For the chicken, I used the seasoning that I've been using on all my chicken lately. I bought this at Wal-Mart. They have other flavors as well like Lemon & Oregano.

I usually brine my chicken for 15 minutes but I didn't have time on this day. Before I sprinkle the seasoning on the chicken, I used butter (unsalted, of course but you can use olive also) to cover both sides of the chicken tenders.
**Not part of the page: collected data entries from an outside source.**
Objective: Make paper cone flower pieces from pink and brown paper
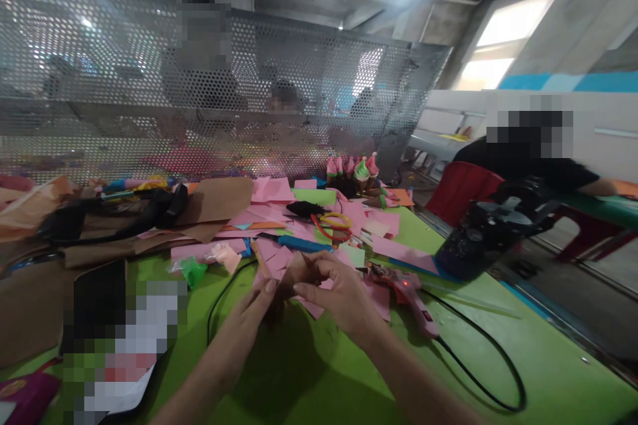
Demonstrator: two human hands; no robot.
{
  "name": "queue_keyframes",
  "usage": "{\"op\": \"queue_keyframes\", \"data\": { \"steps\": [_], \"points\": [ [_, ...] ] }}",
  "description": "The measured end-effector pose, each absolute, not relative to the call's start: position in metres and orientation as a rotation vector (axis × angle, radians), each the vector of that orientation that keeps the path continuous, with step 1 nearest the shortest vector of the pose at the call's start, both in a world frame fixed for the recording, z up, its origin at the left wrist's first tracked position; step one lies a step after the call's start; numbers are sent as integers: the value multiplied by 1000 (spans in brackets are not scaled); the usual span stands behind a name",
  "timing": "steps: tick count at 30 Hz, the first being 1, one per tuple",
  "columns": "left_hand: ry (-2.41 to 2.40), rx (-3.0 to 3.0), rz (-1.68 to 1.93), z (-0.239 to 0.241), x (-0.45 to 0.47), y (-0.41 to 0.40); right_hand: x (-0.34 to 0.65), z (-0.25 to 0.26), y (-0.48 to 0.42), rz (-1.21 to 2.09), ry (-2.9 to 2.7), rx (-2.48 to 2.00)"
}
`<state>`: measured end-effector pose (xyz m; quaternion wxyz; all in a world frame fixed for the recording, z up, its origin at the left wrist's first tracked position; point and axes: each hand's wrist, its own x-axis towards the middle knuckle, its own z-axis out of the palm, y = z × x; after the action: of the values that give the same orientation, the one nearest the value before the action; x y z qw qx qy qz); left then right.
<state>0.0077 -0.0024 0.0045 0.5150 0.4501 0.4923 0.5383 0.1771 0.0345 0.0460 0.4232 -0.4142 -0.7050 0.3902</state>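
Both of my hands are raised over the green table [294, 378], fingers closed on a piece of brown paper [295, 268] that looks curled. My left hand [253, 311] pinches its left side. With thumb and fingers, my right hand [343, 292] grips the right side. A thin tan stick [260, 259] shows just above my left fingertips; whether it is held or lies behind them I cannot tell. Pink paper scraps [274, 259] lie beyond the hands, with a blue-handled cutter [305, 244] on them. To the right rests a pink glue gun [416, 299], its red light lit.
Scissors [331, 222] and small paper ice-cream cones [366, 169] are further back. A dark tumbler [481, 239] stands at the right edge. Brown paper sheets [219, 202] and a pixelated phone-like object [139, 345] are left. A perforated metal screen [299, 126] closes the back. A person [528, 153] sits at right.
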Motion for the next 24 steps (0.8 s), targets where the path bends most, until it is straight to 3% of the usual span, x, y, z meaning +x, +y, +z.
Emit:
{"op": "queue_keyframes", "data": {
  "steps": [24],
  "points": [
    [1155, 1216, 1253, 10, 10, -1, 176, 42, 35, 920, -1760, -1129]
  ]
}}
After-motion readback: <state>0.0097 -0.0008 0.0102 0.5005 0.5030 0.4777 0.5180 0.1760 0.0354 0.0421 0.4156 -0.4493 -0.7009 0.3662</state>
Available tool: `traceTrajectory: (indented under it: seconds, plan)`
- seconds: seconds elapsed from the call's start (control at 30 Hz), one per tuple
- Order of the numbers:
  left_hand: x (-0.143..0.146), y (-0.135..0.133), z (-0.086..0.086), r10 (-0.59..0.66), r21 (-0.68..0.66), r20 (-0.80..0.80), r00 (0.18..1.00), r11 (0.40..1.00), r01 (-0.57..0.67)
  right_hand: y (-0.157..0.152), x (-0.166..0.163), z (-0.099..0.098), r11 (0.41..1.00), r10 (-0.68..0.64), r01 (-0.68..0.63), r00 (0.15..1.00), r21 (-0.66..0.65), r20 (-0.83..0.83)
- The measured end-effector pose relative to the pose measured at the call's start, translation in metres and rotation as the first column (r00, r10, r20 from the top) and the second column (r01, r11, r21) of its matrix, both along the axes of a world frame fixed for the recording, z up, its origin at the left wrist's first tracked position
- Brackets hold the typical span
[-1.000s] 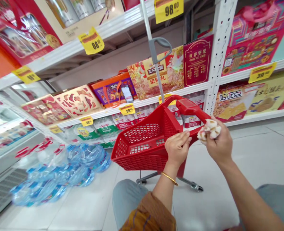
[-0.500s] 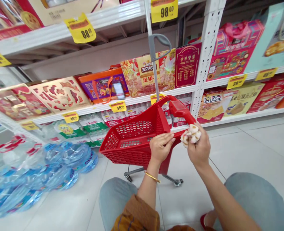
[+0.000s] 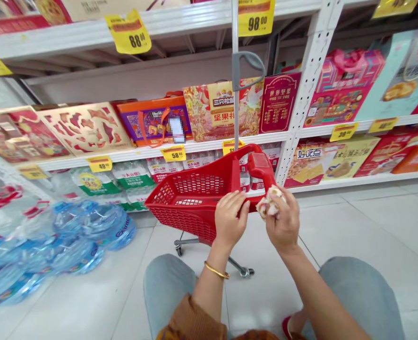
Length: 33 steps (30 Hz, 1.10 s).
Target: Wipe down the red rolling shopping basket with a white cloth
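Observation:
A red plastic shopping cart [image 3: 183, 219] stands before me, its basket pointing left and its handle [image 3: 261, 166] toward the right. My left hand [image 3: 231, 219] is closed over the cart's near rim, just left of the handle's lower end, with the thumb on the right side. In my right hand [image 3: 283, 221] is a crumpled whitish cloth [image 3: 270, 202] with coloured spots, pinched by the fingers and pressed against the lower handle. The cart's basket shows a bare perforated bottom.
Behind the cart runs a white shelf [image 3: 116, 156] of gift boxes [image 3: 223, 111] with yellow price tags. A grey hook [image 3: 246, 71] sits on an upright pole. Large blue-tinted water bottles [image 3: 104, 224] lie on the floor at left. My knees flank my forearms.
My right hand and the cloth have shifted left and slightly down the handle, closer to my left hand. My left hand keeps its place at the rim. The camera view has shifted a little.

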<state>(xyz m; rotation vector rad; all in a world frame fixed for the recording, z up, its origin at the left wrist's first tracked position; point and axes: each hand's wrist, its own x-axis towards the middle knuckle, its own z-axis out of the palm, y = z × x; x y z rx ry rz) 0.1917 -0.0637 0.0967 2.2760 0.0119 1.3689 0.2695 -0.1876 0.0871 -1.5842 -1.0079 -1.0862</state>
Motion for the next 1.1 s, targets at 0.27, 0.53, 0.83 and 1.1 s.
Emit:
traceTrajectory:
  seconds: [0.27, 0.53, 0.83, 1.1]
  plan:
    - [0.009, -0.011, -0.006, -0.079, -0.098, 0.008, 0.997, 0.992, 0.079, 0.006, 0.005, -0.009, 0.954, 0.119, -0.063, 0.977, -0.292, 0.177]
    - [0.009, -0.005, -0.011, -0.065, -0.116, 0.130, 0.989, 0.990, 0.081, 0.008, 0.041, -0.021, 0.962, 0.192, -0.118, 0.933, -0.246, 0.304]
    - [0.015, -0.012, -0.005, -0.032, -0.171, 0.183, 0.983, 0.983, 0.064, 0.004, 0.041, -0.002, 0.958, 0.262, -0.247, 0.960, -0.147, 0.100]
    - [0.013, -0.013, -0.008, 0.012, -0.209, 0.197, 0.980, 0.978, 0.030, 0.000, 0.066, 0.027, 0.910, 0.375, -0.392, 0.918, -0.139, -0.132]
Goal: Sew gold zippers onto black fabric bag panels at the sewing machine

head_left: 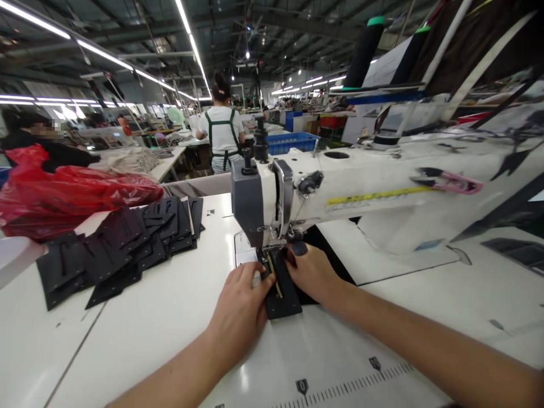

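A black panel (289,305) with a gold-toothed zipper (278,289) lies under the presser foot area of a white sewing machine (369,175). My left hand (244,300) grips the panel's left edge, thumb on the zipper side and fingers bent near the foot. On the other side, my right hand (312,275) is closed at the panel's right edge, close to the needle; its fingertips are partly hidden by the machine head. Under my right hand a larger black piece of material (329,255) spreads on the table.
Overlapping black slotted panels (110,243) lie at the left, beside a red plastic bag (72,192). Pink-handled snippers (453,181) rest on the machine arm above a yellow tape measure (382,196). Thread cones (365,54) stand at upper right. A person (221,127) stands ahead.
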`<action>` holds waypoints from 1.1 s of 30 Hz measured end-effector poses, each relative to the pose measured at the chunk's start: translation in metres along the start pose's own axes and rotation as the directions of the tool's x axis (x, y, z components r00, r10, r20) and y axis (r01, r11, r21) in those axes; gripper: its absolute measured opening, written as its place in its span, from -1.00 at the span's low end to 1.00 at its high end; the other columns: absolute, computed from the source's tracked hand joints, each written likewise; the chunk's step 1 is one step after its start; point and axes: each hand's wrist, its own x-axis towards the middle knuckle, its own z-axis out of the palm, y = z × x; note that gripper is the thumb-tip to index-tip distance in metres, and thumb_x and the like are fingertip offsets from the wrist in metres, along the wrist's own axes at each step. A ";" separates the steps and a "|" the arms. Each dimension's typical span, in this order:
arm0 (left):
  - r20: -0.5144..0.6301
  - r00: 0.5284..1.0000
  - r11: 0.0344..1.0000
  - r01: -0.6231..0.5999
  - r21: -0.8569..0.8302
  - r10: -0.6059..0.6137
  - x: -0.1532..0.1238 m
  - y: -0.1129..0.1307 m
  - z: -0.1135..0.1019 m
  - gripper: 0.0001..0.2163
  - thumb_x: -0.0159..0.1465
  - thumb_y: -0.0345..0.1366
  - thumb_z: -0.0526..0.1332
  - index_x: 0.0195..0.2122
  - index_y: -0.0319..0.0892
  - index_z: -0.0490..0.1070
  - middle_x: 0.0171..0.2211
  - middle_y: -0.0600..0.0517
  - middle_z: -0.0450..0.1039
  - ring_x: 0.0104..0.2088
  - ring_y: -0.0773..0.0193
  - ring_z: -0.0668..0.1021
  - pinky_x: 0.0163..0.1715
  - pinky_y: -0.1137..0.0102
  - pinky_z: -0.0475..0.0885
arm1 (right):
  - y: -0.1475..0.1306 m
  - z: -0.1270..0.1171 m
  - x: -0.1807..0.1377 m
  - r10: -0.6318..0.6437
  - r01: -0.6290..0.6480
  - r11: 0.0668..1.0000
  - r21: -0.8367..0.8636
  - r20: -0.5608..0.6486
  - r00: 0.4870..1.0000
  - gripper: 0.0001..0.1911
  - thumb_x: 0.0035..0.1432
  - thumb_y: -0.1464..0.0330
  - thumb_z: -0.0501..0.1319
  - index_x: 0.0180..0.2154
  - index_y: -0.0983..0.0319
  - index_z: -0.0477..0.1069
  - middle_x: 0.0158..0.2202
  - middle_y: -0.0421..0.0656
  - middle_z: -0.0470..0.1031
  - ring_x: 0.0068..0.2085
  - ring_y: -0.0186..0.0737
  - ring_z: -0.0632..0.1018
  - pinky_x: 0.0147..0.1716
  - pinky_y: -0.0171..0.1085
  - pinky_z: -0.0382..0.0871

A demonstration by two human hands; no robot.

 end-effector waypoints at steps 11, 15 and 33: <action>-0.119 0.946 0.950 -0.285 0.125 0.300 -0.015 0.012 -0.001 -0.70 0.32 -0.49 -0.12 -0.16 -0.34 0.40 -0.18 -0.15 0.49 -0.16 0.17 0.54 -0.15 0.27 0.50 | -0.010 -0.009 -0.073 -0.476 0.508 0.846 0.165 -0.197 0.857 -0.69 0.19 0.52 0.00 -0.08 0.34 0.41 -0.10 0.00 0.48 -0.03 -0.11 0.45 0.00 -0.12 0.34; -0.166 0.938 0.947 -0.279 0.160 0.304 -0.014 0.010 0.009 -0.71 0.34 -0.47 -0.12 -0.19 -0.35 0.40 -0.21 -0.15 0.49 -0.18 0.17 0.54 -0.16 0.26 0.50 | -0.008 -0.003 -0.069 -0.476 0.518 0.841 0.157 -0.241 0.846 -0.68 0.19 0.52 -0.01 -0.09 0.34 0.41 -0.12 -0.01 0.49 -0.05 -0.10 0.46 0.00 -0.11 0.34; -0.101 0.957 0.961 -0.264 0.078 0.271 0.010 -0.017 0.010 -0.74 0.34 -0.43 -0.10 -0.18 -0.28 0.38 -0.23 -0.13 0.46 -0.22 0.18 0.53 -0.18 0.25 0.48 | -0.001 0.004 -0.040 -0.420 0.449 0.855 0.259 -0.160 0.893 -0.80 0.12 0.52 0.03 -0.32 0.31 0.42 -0.22 -0.04 0.50 -0.09 -0.12 0.45 0.05 -0.15 0.25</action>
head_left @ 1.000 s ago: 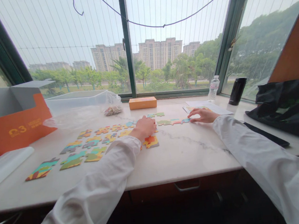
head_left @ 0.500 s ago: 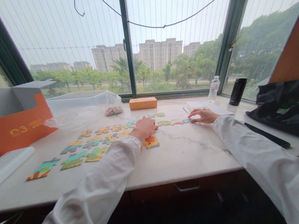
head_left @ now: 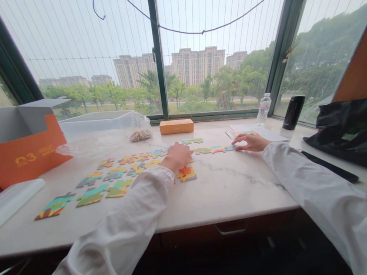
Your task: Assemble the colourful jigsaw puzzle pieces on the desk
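My left hand (head_left: 178,156) rests low over the table at the left end of a joined strip of jigsaw puzzle pieces (head_left: 204,150). Its fingers are curled down, and what lies under them is hidden. At the strip's other end, the thumb and forefinger of my right hand (head_left: 249,142) close on a blue puzzle piece (head_left: 229,148). Two green pieces (head_left: 192,141) lie just behind the strip. An orange and yellow piece (head_left: 187,174) sits in front of my left hand. Several more loose pieces (head_left: 91,195) spread in rows to the left.
An open orange carton (head_left: 40,146), a clear plastic tub (head_left: 96,122) and a bag of pieces (head_left: 140,135) stand at the left. A small orange box (head_left: 176,127) is by the window. Paper sheets (head_left: 273,134), a water bottle (head_left: 263,109), a black tumbler (head_left: 293,112) and a black bag (head_left: 350,133) are right.
The view has shifted very slightly. Both hands stay in nearly the same places along the strip, and the pieces lie as before.
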The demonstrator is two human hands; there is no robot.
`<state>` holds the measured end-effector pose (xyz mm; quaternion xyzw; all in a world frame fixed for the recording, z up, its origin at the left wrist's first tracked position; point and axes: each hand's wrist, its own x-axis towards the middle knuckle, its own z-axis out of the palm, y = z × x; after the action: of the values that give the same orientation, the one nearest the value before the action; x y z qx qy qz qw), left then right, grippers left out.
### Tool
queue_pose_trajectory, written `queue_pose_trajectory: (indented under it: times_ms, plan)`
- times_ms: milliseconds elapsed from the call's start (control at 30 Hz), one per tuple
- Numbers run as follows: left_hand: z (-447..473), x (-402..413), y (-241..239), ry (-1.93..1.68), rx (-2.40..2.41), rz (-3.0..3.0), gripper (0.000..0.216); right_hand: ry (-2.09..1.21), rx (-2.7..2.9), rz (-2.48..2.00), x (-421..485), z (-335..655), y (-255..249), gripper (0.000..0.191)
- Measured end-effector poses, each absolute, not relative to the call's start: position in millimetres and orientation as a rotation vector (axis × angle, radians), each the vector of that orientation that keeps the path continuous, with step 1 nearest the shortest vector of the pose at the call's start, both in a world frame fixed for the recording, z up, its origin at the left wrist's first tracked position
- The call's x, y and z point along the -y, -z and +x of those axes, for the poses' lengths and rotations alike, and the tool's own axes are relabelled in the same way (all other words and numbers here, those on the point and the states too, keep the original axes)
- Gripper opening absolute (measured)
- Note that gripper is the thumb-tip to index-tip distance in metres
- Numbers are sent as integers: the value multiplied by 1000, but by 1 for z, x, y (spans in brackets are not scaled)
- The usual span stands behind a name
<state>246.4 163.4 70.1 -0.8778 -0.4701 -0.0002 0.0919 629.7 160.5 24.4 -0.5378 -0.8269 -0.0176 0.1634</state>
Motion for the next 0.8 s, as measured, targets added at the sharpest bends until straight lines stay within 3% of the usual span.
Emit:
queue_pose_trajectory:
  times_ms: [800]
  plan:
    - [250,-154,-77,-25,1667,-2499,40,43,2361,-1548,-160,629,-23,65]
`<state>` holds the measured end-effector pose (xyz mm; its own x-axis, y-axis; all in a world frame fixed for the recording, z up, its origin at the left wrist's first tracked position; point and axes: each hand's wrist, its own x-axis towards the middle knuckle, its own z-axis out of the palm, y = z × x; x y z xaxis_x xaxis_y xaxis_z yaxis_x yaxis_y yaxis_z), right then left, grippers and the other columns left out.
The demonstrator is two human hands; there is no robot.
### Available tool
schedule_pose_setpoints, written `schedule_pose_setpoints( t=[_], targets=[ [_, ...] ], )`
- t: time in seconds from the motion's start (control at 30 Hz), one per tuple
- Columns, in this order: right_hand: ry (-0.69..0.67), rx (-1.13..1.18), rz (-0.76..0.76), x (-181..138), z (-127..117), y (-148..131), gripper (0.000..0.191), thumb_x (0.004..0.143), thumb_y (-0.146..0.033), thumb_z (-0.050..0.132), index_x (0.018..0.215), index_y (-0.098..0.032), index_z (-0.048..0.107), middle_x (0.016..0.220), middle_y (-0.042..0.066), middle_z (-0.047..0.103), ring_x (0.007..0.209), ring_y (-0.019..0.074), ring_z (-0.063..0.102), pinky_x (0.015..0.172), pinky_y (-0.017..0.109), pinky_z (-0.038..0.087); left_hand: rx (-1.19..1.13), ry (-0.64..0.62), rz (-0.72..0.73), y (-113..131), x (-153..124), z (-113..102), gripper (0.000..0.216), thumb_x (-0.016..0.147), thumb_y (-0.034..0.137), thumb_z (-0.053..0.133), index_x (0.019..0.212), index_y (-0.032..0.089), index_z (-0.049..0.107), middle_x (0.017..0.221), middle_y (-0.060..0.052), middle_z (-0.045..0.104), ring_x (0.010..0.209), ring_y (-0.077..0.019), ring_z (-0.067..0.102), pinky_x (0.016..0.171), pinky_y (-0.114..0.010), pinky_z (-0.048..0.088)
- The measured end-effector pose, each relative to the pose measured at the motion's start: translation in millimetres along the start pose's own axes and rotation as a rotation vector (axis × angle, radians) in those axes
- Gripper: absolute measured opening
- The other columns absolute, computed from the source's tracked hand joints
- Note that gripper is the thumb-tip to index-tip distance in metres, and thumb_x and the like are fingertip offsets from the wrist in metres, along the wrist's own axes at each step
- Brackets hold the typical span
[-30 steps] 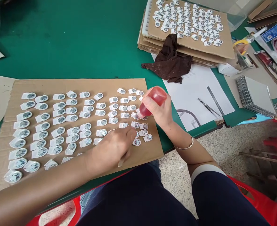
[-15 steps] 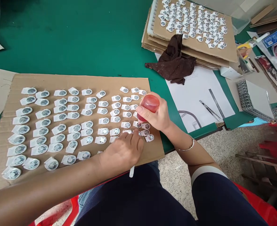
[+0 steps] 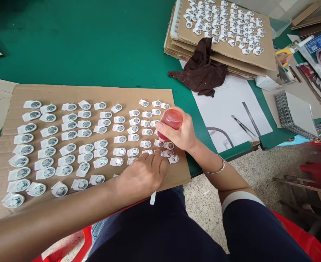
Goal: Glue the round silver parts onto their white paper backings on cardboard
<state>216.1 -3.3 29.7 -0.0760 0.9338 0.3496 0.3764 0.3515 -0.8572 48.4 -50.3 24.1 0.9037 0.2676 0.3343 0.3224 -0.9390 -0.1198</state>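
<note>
Round silver-and-white pieces [image 3: 52, 141] lie rowed, finished share unclear; right grip [image 3: 182, 135] clasps translucent red bottle [image 3: 171, 119], left grip [image 3: 142, 172] white-handled tool [image 3: 153, 198].

The left hand [image 3: 142, 173] hides all but one end of a slim white implement [image 3: 153, 198]. The right hand [image 3: 186, 134] partly covers a rounded, translucent red bottle [image 3: 171, 119], whose tip is too small to make out. The left edge crops the brown cardboard sheet [image 3: 130, 95].
</note>
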Motion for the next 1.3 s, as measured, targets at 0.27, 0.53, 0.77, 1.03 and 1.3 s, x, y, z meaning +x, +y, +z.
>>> schedule_pose_setpoints(
  t=[0.27,0.53,0.77,1.03,1.3],
  targets=[
    [-0.017,0.014,0.063,-0.3,-0.2,1.7,0.032,0.073,-0.048,0.068,0.081,-0.022,0.052,0.071,0.000,0.061,0.064,0.0157,0.059,0.063,0.033,0.052,0.008,-0.019,0.011,-0.6,-1.1,-1.4,0.016,0.080,0.001,0.040,0.085,0.005,0.055,0.093,-0.026,0.065,0.073,-0.0259,0.066,0.055,-0.032,0.052],
    [-0.024,-0.020,0.048,0.4,-1.2,3.2,0.031,0.076,-0.050,0.064,0.079,-0.022,0.051,0.073,0.001,0.061,0.066,0.0169,0.059,0.065,0.034,0.052,-0.002,-0.021,0.013,-0.8,-0.3,-1.8,0.016,0.079,0.000,0.041,0.085,0.003,0.055,0.092,-0.026,0.065,0.071,-0.0269,0.066,0.054,-0.034,0.052],
    [-0.038,0.013,0.057,0.2,-1.2,2.6,0.032,0.075,-0.050,0.065,0.079,-0.022,0.051,0.071,0.001,0.060,0.063,0.0162,0.059,0.063,0.033,0.051,0.001,-0.014,0.019,-1.3,-0.8,-1.5,0.016,0.080,0.000,0.041,0.086,0.003,0.055,0.092,-0.026,0.065,0.072,-0.0267,0.066,0.054,-0.033,0.052],
    [-0.014,0.004,0.035,1.1,-0.9,3.6,0.031,0.074,-0.049,0.067,0.077,-0.022,0.052,0.069,0.000,0.060,0.062,0.0156,0.057,0.061,0.032,0.050,0.007,-0.009,0.021,-1.4,-1.2,-1.3,0.017,0.081,0.000,0.040,0.088,0.002,0.055,0.091,-0.026,0.065,0.070,-0.0257,0.066,0.053,-0.033,0.051],
    [0.000,-0.014,0.055,0.8,-1.1,6.1,0.030,0.076,-0.049,0.064,0.079,-0.022,0.050,0.064,-0.002,0.057,0.059,0.0150,0.057,0.061,0.032,0.050,0.005,-0.024,0.024,-0.4,-2.2,-1.0,0.017,0.080,-0.001,0.039,0.086,0.004,0.054,0.092,-0.026,0.064,0.072,-0.0267,0.066,0.055,-0.033,0.051]
  ],
)
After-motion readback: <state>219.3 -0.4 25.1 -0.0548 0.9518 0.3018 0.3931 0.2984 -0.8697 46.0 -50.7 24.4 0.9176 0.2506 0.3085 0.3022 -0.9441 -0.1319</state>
Once the seasoning was added, I cooked the chicken at 375 degrees for 25 minutes. 

While the chicken was cooking, I diced a small tomato & added to the rice/quinoa mixture.

I diced up a few slices of cucumber, adding them to one side of the bowl.

I then added 1/2  cup of feta cheese to the rice. 

In the middle of the bowl, I added some tzatziki dip I bought at the store.

Once the chicken was done & cooled for 5-6 minutes, I cut up 3 tenders & added that to the last open spot on the bowl. The above is the end result. You can also make this vegetarian by substituting some of the above items. That is it for this week. I think, I finally have gotten down a posting schedule that I like so we'll see how that turns out.

Peace & Blessings. Have a great weekend, all!!